Kumar spoke of a push and pull for generative AI demand that may take years to play out. Companies are going to have to step back with a wider perspective and do the productivity studies and think through the orchestration behind generative AI.

When the cost of deployment changes you'll have a new productivity paradigm, said Kumar. "Take that technology cost out and there's an extraordinary opportunity to create hyperproductivity," he said.

"If productivity is driving generative AI, you need the studies to quantify the big use cases," said Kumar. He noted that Cognizant has funded studies and using the framework internally. "We have an AI roadmap internally and have 200 plus use cases we have identified. We have a unique opportunity to be the reference stack," said Kumar. "You have to build the last mile. The last mile is the heavy lift."

Cognizant is using its own platforms such as Neuro AI, Skygrade and Flowsource and using a "tech for tech" approach for development. The idea is to use Cognizant's platforms to drive innovation that's self-funded with productivity savings.

Kumar added that Cognizant has more than 500 prototypes in the pipeline for generative AI as well as another 500 that have graduated to production. "To have the license to talk to a client you have to apply generative AI on yourself. Our biggest use case for AI is deploying it in the technology development cycle," said Kumar. "We will use AI to disrupt the operating model for the company."

So, what's the holdup for this generative AI boom?

Kumar said enterprises are reluctant to go all in without quantifiable returns. He said:

"Why is it that companies are not jumping the gun on this?
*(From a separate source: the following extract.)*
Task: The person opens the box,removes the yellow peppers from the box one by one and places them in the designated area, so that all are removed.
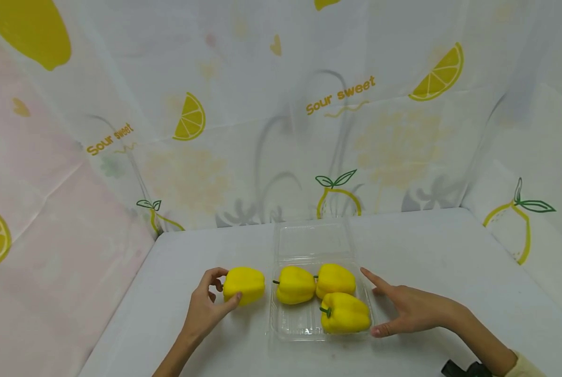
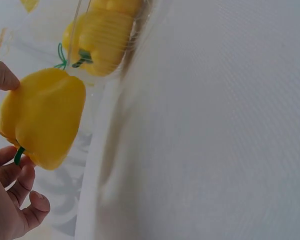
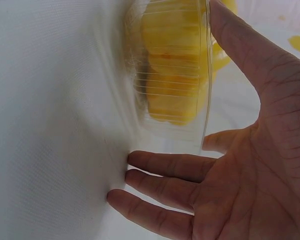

The business case doesn't stack up in most places. Let's take the example of copilots. Every company has done small cohorts of copilots but companies are not going all out because the productivity studies are not complete and comprehensive. Productivity will be the first lever and it is related to business transformation and process transformation."

To help break this log jam, Kumar said Cognizant is mapping enterprise operations, tasks and roles for enterprises and itself. "We are client zero on this," he said.